Kayishema et Ruzindana, (Chambre de première instance), 21 mai 1999, par. 137-140 : La Chambre ne suit pas le raisonnement de la Chambre de première instance dans Akayesu et soutient que «assassinat» dans la version française du Statut, et non pas «meurtre» («murder» dans la version anglaise du Statut), est l’expression correcte à utiliser. La Chambre note que «la préméditation est toujours exigée pour un «assassinat» alors que ce n’est pas le cas pour le «meurtre». «En cas de doute, l’interprétation d’un texte doit profiter à l’accusé. En l’espèce, la mise à contribution du critère de la préméditation joue en faveur de l’accusé...» «La Chambre estime que les termes «murder» et «assassinat» doivent être mis en parallèle afin d’atteindre le niveau de mens rea recherché par les auteurs et requis par le Statut du TPIR. Elle considère que lorsque le terme «murder» est mis en parallèle avec celui d’«assassinat», le niveau de mens rea requis est le même que celui qu’on exige pour l’homicide délibéré et prémédité. Le résultat est prémédité dès lors que l’auteur a formé son intention de tuer après s’être accordé un délai de réflexion, dans le calme. Il est intentionnel lorsqu’il correspond au but recherché par l’auteur ou lorsque l’auteur sait que si les choses suivent normalement leur cours, il se produira.» Voir aussi Bagilishema, (Chambre de première instance), 7 juin 2001, par. 84.

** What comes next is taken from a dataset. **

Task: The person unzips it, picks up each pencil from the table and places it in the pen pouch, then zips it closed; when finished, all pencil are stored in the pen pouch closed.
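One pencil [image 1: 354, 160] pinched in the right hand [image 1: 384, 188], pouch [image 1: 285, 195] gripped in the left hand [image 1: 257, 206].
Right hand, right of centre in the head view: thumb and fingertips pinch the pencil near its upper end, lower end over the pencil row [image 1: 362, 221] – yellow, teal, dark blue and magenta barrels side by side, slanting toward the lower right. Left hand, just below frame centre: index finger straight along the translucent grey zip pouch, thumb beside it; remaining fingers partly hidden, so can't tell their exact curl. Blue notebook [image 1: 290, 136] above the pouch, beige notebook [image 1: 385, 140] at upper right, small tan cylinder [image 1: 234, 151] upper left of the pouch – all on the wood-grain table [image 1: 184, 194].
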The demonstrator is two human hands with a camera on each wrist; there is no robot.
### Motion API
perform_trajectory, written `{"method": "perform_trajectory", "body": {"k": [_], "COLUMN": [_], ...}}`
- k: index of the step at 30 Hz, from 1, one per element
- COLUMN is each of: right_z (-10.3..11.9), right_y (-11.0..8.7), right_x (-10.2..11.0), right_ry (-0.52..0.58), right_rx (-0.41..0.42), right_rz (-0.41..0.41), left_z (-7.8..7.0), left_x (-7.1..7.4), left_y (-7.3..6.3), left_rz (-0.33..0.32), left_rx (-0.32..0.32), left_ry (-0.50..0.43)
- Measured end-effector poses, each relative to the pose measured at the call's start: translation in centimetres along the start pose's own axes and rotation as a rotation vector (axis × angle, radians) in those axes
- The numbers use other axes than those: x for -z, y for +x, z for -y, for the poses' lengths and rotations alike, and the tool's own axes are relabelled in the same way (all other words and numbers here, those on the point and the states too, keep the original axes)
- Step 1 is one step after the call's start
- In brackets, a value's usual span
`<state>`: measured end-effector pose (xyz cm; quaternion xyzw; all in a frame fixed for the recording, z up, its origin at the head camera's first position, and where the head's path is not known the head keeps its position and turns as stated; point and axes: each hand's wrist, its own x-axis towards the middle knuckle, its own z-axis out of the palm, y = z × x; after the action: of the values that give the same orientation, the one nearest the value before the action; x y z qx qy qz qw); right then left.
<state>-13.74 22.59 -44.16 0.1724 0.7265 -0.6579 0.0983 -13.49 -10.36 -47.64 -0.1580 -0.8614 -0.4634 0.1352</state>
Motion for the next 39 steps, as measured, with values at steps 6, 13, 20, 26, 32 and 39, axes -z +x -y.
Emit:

Mais voir aussi Akayesu, (Chambre de première instance), 2 septembre 1998, par. 588 : «En droit coutumier international, c’est le «meurtre» et non l’«assassinat» qui constitue un crime contre l’humanité. Il y a tout lieu de croire que la version française souffre d’une erreur de traduction.» Voir aussi Rutaganda, (Chambre de première instance), 6 décembre 1999, par. 79 ; Musema (Chambre de première instance), 27 janvier 2000, par. 214.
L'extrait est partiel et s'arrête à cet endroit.